I don't blame you for not knowing anything about Michael Moore's finances. He is afterall an American filmaker while you are a Canadian. But, here's an article that should hopefully enlighten you about this issue: http://www.washingtontimes.com/news/201 ... ael-moore/
McCulloch wrote:Let's wait for a response from WinePusher with his evidence before we assume that he is slanderous liar.
If you're going to insult other people by calling them slanderous liars (which is against the rules) can you PLEASE have the decency to not make obvious grammar mistakes while doing it?
It seems to me (too simplistically of course) that there are three major viewpoints. One is far left, one is far right and the one that holds the most objectivity is closer to the middle (in our present poisoned atmosphere, more left of center, really)

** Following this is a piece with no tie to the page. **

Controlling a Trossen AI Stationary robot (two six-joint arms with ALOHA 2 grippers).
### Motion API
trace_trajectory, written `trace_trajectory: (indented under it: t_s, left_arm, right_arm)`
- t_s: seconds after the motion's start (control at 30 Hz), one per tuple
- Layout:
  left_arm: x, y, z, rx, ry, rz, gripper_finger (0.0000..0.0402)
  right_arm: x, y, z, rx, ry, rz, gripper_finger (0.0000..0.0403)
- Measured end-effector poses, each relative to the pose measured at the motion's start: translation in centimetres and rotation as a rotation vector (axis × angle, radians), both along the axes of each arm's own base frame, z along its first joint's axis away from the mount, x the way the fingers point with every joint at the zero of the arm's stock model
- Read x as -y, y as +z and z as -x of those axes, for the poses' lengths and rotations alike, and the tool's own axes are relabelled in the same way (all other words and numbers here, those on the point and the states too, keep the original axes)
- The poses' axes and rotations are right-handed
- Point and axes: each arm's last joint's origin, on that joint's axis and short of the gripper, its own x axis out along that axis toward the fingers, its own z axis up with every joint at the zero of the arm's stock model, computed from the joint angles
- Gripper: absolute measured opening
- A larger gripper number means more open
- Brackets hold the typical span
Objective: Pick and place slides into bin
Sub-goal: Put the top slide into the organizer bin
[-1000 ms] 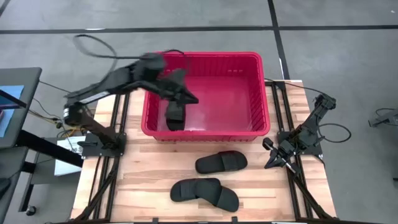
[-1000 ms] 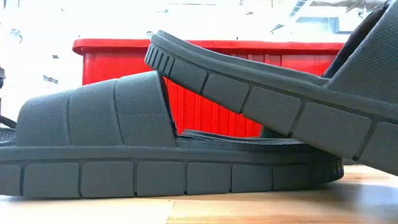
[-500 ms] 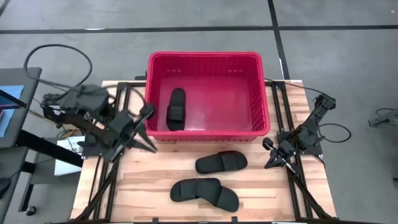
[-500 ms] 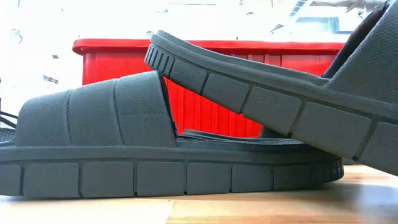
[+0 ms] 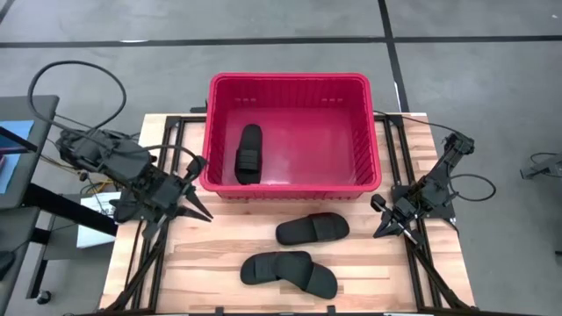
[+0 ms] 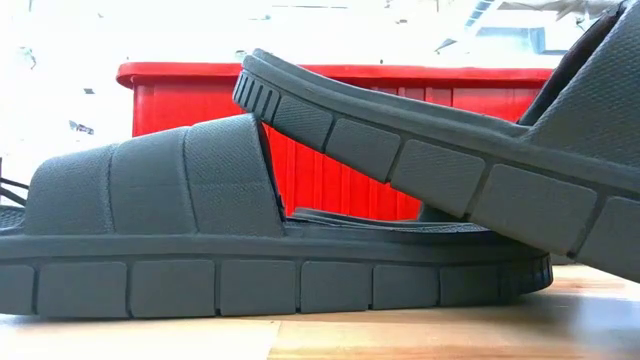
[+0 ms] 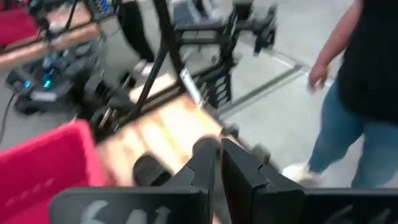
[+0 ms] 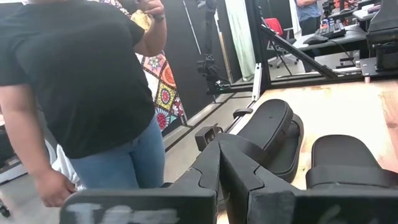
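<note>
Slides, the matching black sandals with flat soles and wide straps, are lying in two places. One slide is lying lengthwise inside the large rectangular red plastic bin with ribbed sides, close to its left wall. Three are waiting outside on the pale wooden table: a single slide is sitting just in front of the bin's near wall, and an overlapping pair is lying nearer the table's front edge, one sole leaning across the other, as the low view shows close up.

By this judgement the job is about a quarter done, with three sandals left to lift and drop in.

The left gripper is hanging beside the bin's front-left corner, over the table's left edge, its fingers pressed together and grasping nothing. The right gripper is resting at the table's right edge, pointing toward the loose sandals, its fingers likewise clenched on nothing. A person in a black shirt and jeans is standing beyond the table.
</note>
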Motion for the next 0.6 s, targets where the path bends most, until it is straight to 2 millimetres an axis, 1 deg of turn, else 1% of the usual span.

Winepusher is in the far right, out in gibberish land and he holds that anything left of that position is leftist gibberish. (including objectivity) One can put the most carefully evaluated facts in front of him and if he doesn't see flags waving in the midst of it, it is discarded as leftist propaganda. He once 'proved' that Democrats were singly responsible for the economic downturn with three paragraphs from Carl Rove.

Michael Moore may be everything that he claims to be, but if the right wing spin machine sees it differently (and it is in their interest to do that) so will winepusher.

It is an issue of authority. If winepusher sees false as true then false becomes his authority and there really isn't any way to have a fruitful conversation. Truth is seen as 'agreement' and anything outside of agreement is rendered false regardless of the facts and figures behind them.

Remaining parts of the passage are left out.